Bart Peeters was born in Belgium in 1966. After graduating as an English/French translator, he spent the next fifteen years combining such diverse activities as translation, journalism, political activism and playing bass guitar in rock bands, regularly taking time off for extended travels around the (old) world. He retuned to University in 2003 to study Arabic and cuneiform script. Since graduating in 2007, he has been based in Lebanon, working as a journalist, translator and researcher. His blog "In the Middle of the East", can be found here.
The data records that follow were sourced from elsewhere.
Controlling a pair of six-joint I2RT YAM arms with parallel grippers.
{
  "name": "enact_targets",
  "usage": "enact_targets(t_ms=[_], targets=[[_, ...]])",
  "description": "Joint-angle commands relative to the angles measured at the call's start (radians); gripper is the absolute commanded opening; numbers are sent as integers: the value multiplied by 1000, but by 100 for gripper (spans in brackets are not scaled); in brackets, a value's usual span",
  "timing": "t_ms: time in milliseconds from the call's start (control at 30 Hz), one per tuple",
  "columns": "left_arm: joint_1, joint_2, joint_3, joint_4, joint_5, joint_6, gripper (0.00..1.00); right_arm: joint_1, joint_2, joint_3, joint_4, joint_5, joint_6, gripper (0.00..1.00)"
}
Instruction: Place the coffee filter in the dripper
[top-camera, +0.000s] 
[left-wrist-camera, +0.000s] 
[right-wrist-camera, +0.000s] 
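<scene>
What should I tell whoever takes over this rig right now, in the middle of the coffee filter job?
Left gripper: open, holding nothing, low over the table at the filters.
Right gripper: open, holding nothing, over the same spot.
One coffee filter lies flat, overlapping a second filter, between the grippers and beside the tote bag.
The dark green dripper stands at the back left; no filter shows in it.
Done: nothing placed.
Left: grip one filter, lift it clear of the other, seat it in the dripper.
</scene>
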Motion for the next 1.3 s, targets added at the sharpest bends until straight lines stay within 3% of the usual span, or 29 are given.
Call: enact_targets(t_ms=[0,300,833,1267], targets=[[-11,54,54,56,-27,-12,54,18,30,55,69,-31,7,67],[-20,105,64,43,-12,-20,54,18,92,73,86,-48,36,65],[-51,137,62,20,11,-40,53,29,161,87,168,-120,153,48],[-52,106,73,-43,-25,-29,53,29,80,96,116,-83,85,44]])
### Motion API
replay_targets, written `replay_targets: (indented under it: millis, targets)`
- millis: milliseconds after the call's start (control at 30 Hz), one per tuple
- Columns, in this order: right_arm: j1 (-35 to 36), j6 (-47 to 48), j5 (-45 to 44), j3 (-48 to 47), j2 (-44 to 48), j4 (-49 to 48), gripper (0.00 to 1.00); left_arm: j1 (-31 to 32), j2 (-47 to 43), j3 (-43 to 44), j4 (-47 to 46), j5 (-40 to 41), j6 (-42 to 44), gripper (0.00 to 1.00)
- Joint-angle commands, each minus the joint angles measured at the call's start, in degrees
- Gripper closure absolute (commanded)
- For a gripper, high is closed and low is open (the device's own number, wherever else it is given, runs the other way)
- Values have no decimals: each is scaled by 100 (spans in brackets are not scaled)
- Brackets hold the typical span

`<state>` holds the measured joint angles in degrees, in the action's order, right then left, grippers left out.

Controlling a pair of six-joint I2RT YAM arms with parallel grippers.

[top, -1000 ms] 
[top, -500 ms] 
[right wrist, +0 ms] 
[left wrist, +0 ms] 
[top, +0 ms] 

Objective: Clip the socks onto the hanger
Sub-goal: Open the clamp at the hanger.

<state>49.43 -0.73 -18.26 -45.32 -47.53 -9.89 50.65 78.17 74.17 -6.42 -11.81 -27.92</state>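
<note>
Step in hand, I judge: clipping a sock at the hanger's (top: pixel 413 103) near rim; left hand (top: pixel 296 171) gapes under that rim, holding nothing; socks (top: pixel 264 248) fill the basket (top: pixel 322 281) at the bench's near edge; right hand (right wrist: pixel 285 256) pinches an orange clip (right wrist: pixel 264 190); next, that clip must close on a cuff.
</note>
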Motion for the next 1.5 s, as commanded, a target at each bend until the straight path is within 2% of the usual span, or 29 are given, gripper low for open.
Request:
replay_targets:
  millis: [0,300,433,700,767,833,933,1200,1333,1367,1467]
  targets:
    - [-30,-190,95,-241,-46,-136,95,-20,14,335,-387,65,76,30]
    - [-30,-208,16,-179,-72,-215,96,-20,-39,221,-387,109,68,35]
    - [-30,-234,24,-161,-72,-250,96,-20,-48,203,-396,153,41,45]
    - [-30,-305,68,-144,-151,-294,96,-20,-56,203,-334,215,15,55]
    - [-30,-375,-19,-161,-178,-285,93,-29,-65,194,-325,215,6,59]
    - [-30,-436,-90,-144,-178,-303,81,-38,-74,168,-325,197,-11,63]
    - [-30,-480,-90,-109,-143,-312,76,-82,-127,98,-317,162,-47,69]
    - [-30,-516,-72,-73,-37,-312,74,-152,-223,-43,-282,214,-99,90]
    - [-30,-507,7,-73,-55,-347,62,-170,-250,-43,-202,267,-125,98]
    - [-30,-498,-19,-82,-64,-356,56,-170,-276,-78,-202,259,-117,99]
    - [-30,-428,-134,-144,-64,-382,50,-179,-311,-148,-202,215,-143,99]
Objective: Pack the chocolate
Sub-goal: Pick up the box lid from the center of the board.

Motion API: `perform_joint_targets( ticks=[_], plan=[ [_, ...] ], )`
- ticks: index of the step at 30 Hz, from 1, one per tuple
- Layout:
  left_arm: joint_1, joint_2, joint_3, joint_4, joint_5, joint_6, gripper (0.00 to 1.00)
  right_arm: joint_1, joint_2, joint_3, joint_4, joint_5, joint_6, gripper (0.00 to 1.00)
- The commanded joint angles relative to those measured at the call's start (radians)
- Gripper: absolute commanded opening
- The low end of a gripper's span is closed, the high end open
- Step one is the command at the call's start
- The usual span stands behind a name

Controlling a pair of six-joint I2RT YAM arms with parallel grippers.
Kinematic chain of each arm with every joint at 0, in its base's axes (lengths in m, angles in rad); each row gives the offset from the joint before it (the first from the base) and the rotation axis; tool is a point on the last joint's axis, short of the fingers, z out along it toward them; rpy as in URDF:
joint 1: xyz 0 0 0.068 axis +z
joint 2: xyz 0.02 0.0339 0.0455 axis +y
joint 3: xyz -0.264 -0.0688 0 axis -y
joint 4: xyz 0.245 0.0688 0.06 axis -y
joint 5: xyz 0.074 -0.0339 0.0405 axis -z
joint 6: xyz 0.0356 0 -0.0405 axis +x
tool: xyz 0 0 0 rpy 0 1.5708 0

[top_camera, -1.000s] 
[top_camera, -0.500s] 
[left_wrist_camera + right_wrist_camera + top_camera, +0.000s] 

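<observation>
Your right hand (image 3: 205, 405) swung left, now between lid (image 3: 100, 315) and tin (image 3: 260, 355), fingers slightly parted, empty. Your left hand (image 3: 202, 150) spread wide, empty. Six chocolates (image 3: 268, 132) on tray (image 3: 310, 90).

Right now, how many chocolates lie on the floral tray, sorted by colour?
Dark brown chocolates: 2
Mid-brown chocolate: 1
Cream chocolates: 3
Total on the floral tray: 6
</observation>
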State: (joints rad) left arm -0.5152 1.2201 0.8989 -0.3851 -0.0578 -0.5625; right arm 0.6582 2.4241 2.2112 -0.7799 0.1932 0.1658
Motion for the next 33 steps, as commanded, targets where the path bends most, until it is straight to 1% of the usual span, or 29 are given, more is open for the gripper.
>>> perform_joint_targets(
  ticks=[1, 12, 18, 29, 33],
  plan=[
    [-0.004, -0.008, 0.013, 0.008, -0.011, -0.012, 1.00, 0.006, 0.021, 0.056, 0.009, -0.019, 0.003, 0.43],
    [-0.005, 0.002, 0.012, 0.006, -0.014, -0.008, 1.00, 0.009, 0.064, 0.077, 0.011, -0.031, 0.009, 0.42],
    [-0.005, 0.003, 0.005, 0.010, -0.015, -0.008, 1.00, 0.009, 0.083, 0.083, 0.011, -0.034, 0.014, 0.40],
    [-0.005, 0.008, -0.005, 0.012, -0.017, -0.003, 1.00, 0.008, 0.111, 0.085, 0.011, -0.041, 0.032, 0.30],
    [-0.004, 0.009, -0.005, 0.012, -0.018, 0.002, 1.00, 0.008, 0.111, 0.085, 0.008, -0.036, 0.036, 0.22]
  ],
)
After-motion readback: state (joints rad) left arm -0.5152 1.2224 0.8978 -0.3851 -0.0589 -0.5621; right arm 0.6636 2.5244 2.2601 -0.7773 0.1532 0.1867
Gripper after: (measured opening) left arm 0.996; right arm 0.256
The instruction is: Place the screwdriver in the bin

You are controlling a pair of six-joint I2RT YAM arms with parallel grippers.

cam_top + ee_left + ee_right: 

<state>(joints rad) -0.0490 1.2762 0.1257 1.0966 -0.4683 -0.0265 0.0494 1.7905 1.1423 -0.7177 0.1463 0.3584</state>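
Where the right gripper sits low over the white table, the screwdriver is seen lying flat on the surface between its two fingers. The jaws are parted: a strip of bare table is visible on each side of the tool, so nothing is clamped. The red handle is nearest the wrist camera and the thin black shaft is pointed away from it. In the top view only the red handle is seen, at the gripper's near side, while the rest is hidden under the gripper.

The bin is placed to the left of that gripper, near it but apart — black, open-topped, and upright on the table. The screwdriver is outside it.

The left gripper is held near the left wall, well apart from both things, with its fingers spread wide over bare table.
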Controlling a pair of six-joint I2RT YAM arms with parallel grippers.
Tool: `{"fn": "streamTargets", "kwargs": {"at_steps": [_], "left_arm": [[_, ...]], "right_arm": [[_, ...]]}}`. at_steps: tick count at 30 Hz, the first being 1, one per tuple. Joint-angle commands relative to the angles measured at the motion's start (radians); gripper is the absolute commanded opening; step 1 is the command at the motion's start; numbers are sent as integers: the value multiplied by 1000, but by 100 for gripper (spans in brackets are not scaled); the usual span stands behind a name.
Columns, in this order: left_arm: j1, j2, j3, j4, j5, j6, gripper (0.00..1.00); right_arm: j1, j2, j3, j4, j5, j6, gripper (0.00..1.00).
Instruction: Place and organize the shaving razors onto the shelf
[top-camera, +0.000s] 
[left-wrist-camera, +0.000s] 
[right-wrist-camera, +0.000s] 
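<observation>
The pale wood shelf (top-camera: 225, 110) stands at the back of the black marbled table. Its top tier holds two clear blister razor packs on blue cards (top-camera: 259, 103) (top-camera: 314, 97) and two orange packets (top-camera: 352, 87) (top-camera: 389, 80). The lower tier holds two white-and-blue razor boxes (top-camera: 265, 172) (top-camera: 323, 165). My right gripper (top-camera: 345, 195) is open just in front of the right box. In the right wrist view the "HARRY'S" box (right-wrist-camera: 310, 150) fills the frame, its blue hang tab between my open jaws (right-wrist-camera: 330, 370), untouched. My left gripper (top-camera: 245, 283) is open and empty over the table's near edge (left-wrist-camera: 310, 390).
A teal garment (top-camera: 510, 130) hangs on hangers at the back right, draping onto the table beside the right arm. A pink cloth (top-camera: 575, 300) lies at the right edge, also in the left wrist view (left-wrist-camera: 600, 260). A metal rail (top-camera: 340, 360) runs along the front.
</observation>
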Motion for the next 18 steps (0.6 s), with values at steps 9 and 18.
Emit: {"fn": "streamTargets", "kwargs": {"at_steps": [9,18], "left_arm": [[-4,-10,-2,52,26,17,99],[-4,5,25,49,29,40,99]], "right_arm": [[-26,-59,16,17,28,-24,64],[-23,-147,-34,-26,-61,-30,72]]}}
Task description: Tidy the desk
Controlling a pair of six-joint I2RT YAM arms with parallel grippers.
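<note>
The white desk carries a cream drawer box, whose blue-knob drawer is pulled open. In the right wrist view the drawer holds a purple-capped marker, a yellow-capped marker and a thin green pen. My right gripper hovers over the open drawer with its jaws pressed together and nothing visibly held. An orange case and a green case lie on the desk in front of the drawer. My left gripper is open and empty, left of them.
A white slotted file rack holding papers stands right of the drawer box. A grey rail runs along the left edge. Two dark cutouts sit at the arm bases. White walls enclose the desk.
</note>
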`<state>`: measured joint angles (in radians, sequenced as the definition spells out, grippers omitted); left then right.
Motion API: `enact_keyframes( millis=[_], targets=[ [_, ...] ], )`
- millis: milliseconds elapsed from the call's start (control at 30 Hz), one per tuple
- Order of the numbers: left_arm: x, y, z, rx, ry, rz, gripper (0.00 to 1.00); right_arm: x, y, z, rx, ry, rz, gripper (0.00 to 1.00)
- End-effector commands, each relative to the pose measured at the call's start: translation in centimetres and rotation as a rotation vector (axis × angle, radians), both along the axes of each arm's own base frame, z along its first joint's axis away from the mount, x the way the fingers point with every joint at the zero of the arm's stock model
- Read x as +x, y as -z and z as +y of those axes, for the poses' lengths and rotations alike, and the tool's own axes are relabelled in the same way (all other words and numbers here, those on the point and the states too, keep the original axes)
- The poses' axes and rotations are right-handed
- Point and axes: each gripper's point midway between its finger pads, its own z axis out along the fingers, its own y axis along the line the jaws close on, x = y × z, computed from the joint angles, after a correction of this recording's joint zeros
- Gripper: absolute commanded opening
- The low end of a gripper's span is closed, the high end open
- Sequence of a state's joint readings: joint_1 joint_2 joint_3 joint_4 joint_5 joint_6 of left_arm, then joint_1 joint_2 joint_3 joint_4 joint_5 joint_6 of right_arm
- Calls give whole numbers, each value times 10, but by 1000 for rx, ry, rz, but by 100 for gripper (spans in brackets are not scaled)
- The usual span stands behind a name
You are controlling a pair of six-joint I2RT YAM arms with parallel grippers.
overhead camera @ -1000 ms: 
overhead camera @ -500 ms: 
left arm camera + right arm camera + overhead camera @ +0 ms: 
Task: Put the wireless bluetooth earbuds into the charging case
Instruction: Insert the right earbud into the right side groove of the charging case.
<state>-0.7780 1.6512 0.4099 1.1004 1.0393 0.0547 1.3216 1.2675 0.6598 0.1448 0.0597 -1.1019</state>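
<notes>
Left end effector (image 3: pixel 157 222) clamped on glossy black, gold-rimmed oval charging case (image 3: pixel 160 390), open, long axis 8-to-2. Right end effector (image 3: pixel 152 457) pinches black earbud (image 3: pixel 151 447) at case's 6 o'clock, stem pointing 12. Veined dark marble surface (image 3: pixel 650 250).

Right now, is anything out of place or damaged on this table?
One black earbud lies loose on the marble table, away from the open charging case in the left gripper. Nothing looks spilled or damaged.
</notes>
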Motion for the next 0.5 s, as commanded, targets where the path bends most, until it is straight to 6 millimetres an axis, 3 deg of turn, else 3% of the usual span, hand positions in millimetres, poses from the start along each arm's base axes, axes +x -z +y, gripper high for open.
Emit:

- Tuesday, 18 May 2010 10:04
The march for secularism received wide coverage in the international press, including the BBC, Al Jazeera and TF1, but not one Lebanese TV station showed up - despite the crowd being as young and photogenic as any in the Independence Intifada of 2005 , and much more diverse, as virtually every sectarian and political community was represented. An enthusiastic and fairly numerous response to a call from an organisation – Laïque Pride - that emerged less than six months earlier, with a cause which is outlined in only the vaguest of terms. As U.S.-based Lebanese analyst Elias Muhanna argued on the Guardian's website a few days earlier, nobody really agrees on what exactly the concept of ‘secularisation’ would entail in a country such as Lebanon, where minorities of eighteen different religious persuasions live side by side. Yet this very vagueness also presents the opportunity to develop a system uniquely suited to the Lebanese situation, as pointed out by another frequently chanted slogan at the demonstration: "La Turkiyyeh, la Franjiyyeh, 'almaniyyeh Lebneniyyeh!" – meaning "No to Turkish or French secularism, (we want) Lebanese secularism!"